Pᴀᴛᴀʜ | Bᴀɢɪᴀɴ 15

536 67 19
                                    

Terkadang rasanya melelahkan ketika Tirta mencoba sekali lagi menahan beberapa macam pesakitan. Akan tetapi begitu lah kehidupan dan Tirta pun harus menjalankan tidak ada pilihan meski menyakitkan. Begini lah caranya semesta membuat seseorang terluka, hal yang utama supaya tidak terjebak dalam permainannya ialah diam saja.

Kepergian Sanda masih belum mereka terima seakan-akan hari kematiannya merupakan bualan semata. Sanda masih bagian dari semesta untuk mereka yang masih belum bisa menerima kepergiannya. Kali ini Tirta sedang berusaha melupakan Sanda meski kematiannya sungguh terasa hingga ke dada, kehidupan selalu punya pembatasan.

Yaitu, bermula dari pertemuan di akhir pula dengan perpisahan.

Setiap orang pasti merasakan dan mereka juga akan meninggalkan. Kematian seseorang merupakan takdir, mungkin hal yang paling ditakutkan ia lah demikian. Namun, mau bagaimana lagi kehidupan selalu punya pengakhiran karena hidup di dunia ini cuma numpang.

“Kau serius sekali memperhatikan Dirga. Enggak kayak biasanya aja, Ta.”

“Enggak tahu kenapa setiap kali ngelihat Dirga tuh berasa di selimut penyesalan. Gue cuma takut aja kalau Dirga kenapa–kenapa sadar enggak sih, selama ini tuh anak kayaknya tulus banget ke gue biarpun gue sering mengabaikan.” Tatapan Tirta masih tertuju pada Dirga yang sedang asik bermain bola bersama teman–temannya.

Talita juga melakukan hal yang sama tak terasa semakin lama perasaan Tirta semakin membaik. Cowok itu perlahan mau menerima kehadiran Dirga, kali ini pun Talita sangat bahagia karena Tirta mau berbicara banyak dengannya.

“Kalau seperti itu belajarlah untuk jadi Abang yang terbaik buat Dirga. Kalau pun enggak bisa setidaknya udah berusaha,” usul Talita yang tersenyum manis ke arahnya.

Degup pada jantungnya berirama klasik teduh tatapan Talita, indah senyumannya membuatnya semakin tak ingin berlama–lama menggantungkan perasaan cinta.
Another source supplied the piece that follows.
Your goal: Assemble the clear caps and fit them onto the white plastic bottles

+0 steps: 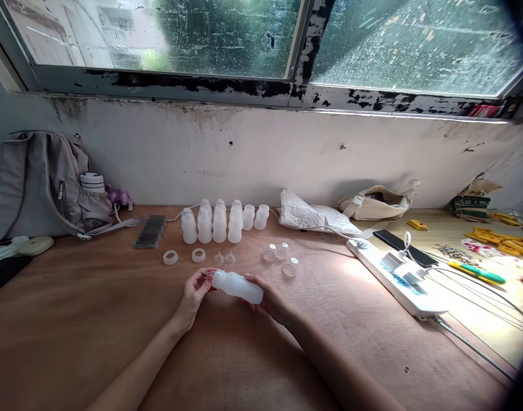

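A frosted white baby bottle [238, 286] lies tilted in the air just above the table, its mouth toward the left. My right hand [267, 298] is closed around its base end. At the mouth, my left hand [196, 293] pinches a small clear piece, mostly covered by the fingers. Beyond my hands are two clear bottle nipples [219, 259], two white collar rings [170, 257] and three clear caps [289, 268]. Behind them stands a group of assembled baby bottles [219, 224], with two uncapped bottles [262, 218] at its right.
A grey backpack [43, 182] and a pixelated dark object [150, 232] are at the left. Toward the right lie a white padded packet [312, 214], a cream pouch [376, 202], a power strip [393, 274] with cables, a black phone [404, 248] and a green-handled tool [479, 272].
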Motion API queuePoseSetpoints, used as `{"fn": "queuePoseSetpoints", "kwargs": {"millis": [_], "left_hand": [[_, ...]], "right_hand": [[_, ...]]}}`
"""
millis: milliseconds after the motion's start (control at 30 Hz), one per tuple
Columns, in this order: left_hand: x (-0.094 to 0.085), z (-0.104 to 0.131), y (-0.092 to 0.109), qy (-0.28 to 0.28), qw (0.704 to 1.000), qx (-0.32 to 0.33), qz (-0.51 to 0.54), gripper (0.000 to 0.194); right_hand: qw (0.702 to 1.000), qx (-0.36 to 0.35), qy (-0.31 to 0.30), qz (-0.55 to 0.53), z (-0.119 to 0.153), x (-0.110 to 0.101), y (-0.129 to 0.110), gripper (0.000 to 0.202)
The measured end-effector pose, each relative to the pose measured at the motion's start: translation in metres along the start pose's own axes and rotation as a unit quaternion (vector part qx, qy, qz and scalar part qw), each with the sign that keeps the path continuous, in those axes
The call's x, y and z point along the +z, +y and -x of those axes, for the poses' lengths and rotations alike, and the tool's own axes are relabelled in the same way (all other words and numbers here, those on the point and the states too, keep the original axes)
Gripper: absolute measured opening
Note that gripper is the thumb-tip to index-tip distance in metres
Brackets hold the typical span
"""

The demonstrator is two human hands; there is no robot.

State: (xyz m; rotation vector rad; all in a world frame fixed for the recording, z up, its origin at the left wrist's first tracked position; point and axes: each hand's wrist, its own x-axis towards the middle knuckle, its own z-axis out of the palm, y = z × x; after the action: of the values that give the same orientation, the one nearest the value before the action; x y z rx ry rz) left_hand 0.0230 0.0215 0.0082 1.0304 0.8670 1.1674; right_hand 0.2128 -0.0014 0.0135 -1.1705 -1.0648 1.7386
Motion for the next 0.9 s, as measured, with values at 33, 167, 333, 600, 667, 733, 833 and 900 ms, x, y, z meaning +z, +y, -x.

Tak ada waktu yang bisa di ulur ke belakang Tirta juga tidak ingin berlama–lama memendam perasaan.

Ketika keduanya sedang asik bertatapan tiba-tiba saja Dirga berteriak kesakitan. Ada kegaduhan di sana, bahkan Tirta sempat melihat Sandy yang datang tiba-tiba merebut bola dan dengan sengaja mendorong tubuh Dirga. Sehingga membuatnya terjatuh dalam tumpuan yang tak benar. Tirta berlari membelah kerumunan kemudian merengkuh tubuhnya yang sudah berkeringat dingin.

Dirga tak sanggup untuk tak meneteskan air mata, anak itu menangis sesegukan karena rasa sakitnya sungguh kelewatan. Tirta mencari keberadaan Sandy yang rupanya sudah menghilang. Melihat Dirga yang kesakitan membuat Tirta merasa kasihan, ia pun langsung menggendong tubuh lemas Dirga di atas punggungnya.

Di susul juga oleh langkah Talita setelahnya. Tirta masih bertanya-tanya kenapa Sandy tiba-tiba saja mencelakai Dirga dan bukan dirinya, apa mungkin Sandy sedang melakukan semacam pembalasan.

──────── (´A`。 ────────

Plak!

“Jadi Abang kok enggak berguna sih, Tirta?! Kau lihat sendiri kan keadaan Dirga. Ini kesalahan siapa kalau bukan kesalahanmu, dasar anak enggak bergu—”

“Cukup, Pa. Papa boleh mukul aku semaunya tapi jangan mukul aku pakai perkataan di depan semua orang, jujur. Itu lebih menyakitkan dari pada Papa mukul atau pun nampar aku pakai tangan!”

Raka terdiam hening mulai mencengkram di depan pintu kesehatan. Dada Tirta naik turun tak beraturan karena baru saja Raka berkata kasar dan hampir mengumpatinya di depan semua orang, Tirta meneteskan air mata ia sering kali terluka akan tetapi Raka selalu saja menyalahkannya.